_Exercise_
Take the listing below and reproduce it in full. Change nothing.
(Data provided begins)
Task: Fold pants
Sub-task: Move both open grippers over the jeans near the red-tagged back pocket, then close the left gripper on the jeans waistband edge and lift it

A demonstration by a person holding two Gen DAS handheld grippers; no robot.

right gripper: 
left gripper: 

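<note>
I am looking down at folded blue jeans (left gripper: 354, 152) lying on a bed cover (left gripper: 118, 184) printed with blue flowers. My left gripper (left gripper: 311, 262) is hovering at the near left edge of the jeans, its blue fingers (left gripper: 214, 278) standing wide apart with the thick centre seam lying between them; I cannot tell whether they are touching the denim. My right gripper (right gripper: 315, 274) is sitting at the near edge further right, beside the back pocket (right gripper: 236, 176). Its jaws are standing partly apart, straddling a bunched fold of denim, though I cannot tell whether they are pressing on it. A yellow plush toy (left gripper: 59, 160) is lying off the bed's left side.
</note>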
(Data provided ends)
_Your solution_
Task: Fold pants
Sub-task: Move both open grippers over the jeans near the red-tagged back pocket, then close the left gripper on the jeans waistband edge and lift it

A demonstration by a person holding two Gen DAS handheld grippers; no robot.

right gripper: 
left gripper: 

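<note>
I am looking down at folded blue jeans (left gripper: 354, 152) lying on a bed cover (left gripper: 118, 184) printed with blue flowers. My left gripper (left gripper: 311, 262) is hovering at the near left edge of the jeans, its blue fingers (left gripper: 214, 278) standing wide apart with the thick centre seam lying between them; I cannot tell whether they are touching the denim. My right gripper (right gripper: 315, 274) is sitting at the near edge further right, beside the back pocket (right gripper: 236, 176). Its jaws are standing partly apart, straddling a bunched fold of denim, though I cannot tell whether they are pressing on it. A yellow plush toy (left gripper: 59, 160) is lying off the bed's left side.
</note>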

Work on this exercise is complete.